DIRECTIONS
The listing below contains a span that opens with the line containing "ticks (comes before" and closes with the line containing "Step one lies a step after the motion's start". Return that span exactly.

SUPPLIED DATA

▼▼▼

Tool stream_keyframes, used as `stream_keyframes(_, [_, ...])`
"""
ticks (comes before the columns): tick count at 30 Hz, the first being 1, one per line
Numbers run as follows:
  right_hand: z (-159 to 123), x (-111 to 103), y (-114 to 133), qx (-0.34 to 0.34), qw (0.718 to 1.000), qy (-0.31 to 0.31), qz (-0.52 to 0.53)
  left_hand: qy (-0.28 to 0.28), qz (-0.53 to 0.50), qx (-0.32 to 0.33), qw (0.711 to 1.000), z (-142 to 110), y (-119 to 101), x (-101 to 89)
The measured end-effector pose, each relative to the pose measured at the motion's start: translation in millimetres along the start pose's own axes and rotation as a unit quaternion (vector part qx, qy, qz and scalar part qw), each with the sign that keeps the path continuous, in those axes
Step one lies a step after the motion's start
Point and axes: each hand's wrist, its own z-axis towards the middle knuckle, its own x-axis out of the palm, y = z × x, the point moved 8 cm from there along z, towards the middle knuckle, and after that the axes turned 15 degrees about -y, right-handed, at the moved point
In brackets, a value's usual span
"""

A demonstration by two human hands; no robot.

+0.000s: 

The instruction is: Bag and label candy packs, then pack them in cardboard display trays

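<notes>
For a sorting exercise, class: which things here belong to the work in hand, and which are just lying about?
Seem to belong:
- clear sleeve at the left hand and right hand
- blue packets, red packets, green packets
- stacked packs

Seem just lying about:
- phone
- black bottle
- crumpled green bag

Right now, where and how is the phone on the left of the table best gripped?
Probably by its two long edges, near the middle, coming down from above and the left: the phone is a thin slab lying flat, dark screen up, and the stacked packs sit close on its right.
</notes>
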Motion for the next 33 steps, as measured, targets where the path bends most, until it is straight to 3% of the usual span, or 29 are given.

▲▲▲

SOLUTION TO THE PROBLEM
ticks (comes before the columns): tick count at 30 Hz, the first being 1, one per line
Numbers run as follows:
  right_hand: z (-159 to 123), x (-111 to 103), y (-114 to 133), qx (-0.34 to 0.34), qw (0.718 to 1.000), qy (-0.31 to 0.31), qz (-0.52 to 0.53)
  left_hand: qy (-0.28 to 0.28), qz (-0.53 to 0.50), qx (-0.32 to 0.33), qw (0.711 to 1.000), z (-142 to 110), y (-119 to 101), x (-101 to 89)
The measured end-effector pose, each relative to the pose measured at the motion's start: translation in millimetres along the start pose's own axes and rotation as a unit quaternion (vector part qx, qy, qz and scalar part qw), each with the sign that keeps the path continuous, in those axes
Step one lies a step after the motion's start

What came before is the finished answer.